By this metric, none of the Good to Great companies show up. Interestingly, competitors of several of the Good to Great companies do: Citigroup (competes with Wells Fargo), Proctor & Gamble (competes with Kimberly-Clark), Merk & Co (competes with Abbott Laboratories), and Johnson & Johnson (competes with Kimberly-Clark, Abbott).

Unlike Jim Collins, we also have the benefit of hindsight at our time of writing. Let’s see how each of these business did after the 30-year time span we looked at:

Present-day performance

This last batch of plots cover different time spans, so the returns are not directly comparable. All the same, we see that this pattern of exponential growth is generally not sustainable; only about half of these companies’ stocks trade higher today than their peak over the time period observed, and most have experienced significant slowdowns outside of the 30-year window.

I’ll close this post by waxing philosophical for a few stanzas:

First, looking at historical stock movements to infer conclusions about causality (and in particular about what practices or actions are responsible for stock movements) is an inherently risky business—if you’re not extraordinarily careful, you’ll commit a post hoc fallacy or fall victim to the halo effect. Correlation does not imply causation, nor does it imply independence of the covariates.
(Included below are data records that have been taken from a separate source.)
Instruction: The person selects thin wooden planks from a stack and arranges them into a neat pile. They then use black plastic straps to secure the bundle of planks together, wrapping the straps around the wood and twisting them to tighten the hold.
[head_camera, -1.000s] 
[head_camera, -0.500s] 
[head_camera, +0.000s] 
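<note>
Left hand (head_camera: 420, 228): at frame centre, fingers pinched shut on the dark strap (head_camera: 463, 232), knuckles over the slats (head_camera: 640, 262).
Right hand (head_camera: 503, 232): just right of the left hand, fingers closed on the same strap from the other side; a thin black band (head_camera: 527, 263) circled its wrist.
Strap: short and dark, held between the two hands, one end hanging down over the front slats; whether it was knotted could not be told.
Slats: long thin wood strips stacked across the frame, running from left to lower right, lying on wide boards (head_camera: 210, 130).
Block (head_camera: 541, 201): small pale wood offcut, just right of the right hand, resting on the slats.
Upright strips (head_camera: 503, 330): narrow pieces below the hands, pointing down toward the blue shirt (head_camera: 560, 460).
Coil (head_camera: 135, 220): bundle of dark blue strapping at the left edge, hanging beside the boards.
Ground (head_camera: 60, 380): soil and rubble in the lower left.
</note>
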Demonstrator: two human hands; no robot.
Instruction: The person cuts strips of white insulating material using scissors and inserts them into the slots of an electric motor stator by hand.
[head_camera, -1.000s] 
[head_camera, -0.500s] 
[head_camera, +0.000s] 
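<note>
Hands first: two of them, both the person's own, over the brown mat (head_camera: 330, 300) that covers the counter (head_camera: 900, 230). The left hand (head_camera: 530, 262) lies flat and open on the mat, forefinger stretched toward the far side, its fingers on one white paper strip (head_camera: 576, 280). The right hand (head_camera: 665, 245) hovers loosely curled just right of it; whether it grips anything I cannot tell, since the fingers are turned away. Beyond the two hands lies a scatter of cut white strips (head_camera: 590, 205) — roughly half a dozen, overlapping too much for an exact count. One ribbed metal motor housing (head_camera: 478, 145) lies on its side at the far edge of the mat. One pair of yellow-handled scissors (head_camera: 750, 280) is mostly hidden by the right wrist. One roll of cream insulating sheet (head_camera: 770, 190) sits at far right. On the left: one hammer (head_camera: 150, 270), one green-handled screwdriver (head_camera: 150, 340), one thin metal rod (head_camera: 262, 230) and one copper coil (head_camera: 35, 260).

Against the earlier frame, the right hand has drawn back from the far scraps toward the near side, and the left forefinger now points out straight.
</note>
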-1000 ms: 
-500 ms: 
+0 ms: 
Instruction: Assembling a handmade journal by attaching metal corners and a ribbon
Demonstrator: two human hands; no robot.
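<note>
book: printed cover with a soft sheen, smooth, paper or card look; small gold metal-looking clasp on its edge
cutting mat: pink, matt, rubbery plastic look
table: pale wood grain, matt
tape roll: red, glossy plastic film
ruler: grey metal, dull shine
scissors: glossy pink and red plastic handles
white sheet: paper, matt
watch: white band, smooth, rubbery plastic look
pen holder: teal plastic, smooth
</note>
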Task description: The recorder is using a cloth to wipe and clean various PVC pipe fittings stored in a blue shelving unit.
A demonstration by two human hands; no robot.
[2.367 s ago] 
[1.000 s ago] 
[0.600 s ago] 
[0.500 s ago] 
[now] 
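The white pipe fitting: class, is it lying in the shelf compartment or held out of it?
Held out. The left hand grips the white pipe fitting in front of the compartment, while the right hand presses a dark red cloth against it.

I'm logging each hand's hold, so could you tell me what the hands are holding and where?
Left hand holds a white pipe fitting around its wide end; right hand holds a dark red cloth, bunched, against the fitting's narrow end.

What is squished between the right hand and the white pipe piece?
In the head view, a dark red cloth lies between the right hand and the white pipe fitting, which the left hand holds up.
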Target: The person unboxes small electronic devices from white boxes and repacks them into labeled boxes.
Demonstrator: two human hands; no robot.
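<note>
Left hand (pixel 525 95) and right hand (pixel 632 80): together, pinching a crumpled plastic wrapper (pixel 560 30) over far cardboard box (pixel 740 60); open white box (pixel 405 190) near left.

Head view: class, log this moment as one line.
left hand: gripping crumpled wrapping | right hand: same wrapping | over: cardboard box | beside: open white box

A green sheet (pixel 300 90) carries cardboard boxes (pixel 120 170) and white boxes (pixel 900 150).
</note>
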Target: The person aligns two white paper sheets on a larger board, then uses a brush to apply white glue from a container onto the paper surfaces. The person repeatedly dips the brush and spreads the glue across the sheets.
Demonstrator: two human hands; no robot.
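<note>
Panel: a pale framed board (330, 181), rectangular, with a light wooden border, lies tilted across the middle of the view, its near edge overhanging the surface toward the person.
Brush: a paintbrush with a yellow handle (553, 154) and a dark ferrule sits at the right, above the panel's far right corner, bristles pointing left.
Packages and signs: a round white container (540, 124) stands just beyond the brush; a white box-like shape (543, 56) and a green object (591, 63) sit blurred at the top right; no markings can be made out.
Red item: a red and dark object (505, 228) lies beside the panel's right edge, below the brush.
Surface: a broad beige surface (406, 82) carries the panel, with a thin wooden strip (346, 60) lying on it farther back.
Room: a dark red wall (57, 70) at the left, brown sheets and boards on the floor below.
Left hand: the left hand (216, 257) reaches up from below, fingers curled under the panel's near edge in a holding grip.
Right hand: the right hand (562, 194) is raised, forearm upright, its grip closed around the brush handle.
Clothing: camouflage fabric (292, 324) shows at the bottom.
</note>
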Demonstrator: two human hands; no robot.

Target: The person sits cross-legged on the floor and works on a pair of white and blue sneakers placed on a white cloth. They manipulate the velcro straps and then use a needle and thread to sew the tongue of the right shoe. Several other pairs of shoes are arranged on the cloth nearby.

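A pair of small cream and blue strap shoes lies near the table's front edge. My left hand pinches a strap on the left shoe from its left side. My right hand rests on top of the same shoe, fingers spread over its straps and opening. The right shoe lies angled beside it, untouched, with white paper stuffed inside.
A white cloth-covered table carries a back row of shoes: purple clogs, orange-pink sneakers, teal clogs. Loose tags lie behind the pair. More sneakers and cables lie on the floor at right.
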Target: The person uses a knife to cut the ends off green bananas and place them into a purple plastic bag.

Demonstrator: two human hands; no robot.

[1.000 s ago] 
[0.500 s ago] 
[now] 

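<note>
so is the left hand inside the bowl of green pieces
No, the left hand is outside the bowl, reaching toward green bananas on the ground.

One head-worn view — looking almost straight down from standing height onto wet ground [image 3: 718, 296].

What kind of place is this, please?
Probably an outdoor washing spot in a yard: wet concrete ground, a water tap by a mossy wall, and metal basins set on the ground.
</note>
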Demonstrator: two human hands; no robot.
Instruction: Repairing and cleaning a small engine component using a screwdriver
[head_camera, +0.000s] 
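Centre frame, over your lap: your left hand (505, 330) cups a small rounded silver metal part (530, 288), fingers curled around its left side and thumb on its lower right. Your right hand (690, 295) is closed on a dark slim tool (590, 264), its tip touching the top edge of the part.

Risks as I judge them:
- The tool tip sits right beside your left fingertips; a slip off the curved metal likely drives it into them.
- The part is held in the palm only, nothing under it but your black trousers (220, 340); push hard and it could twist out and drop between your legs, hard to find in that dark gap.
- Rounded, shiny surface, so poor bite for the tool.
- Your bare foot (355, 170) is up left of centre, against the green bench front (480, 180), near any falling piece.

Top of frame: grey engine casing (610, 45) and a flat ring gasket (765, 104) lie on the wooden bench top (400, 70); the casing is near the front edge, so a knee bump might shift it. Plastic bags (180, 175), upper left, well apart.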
Second, there’s an incredible amount of noise in stock movements and no company exists in a vacuum: it can be extremely difficult to distinguish the effects of intrinsic characteristics of a business from the market environment (and global ecosystem) that business exists in. Moreover, market dynamics evolve rapidly, so strategies that were effective at one point in time may not be in the future. Collectively, this means we should take a healthy grain of salt with any work that promises a common set of strategies for business success and bases its analysis primarily on internal factors.

Finally, management is not a physical or “hard” science, and we should be suspicious of any “grand unified theories of management” promising a reductive approach to business success (particularly when these theories come clothed in the trappings of science but without the accompanying rigor). At best, management theory is a social science, complete with all of the challenges that come with observational rather than experimental inference. Much like the social sciences, we should expect progress in our understanding to be messy, hard-won, and constantly evolving.

Good to Great was an interesting read with lots of good advice, but it’s best understood as a collection of case studies, not as the results of a rigorous scientific inquiry.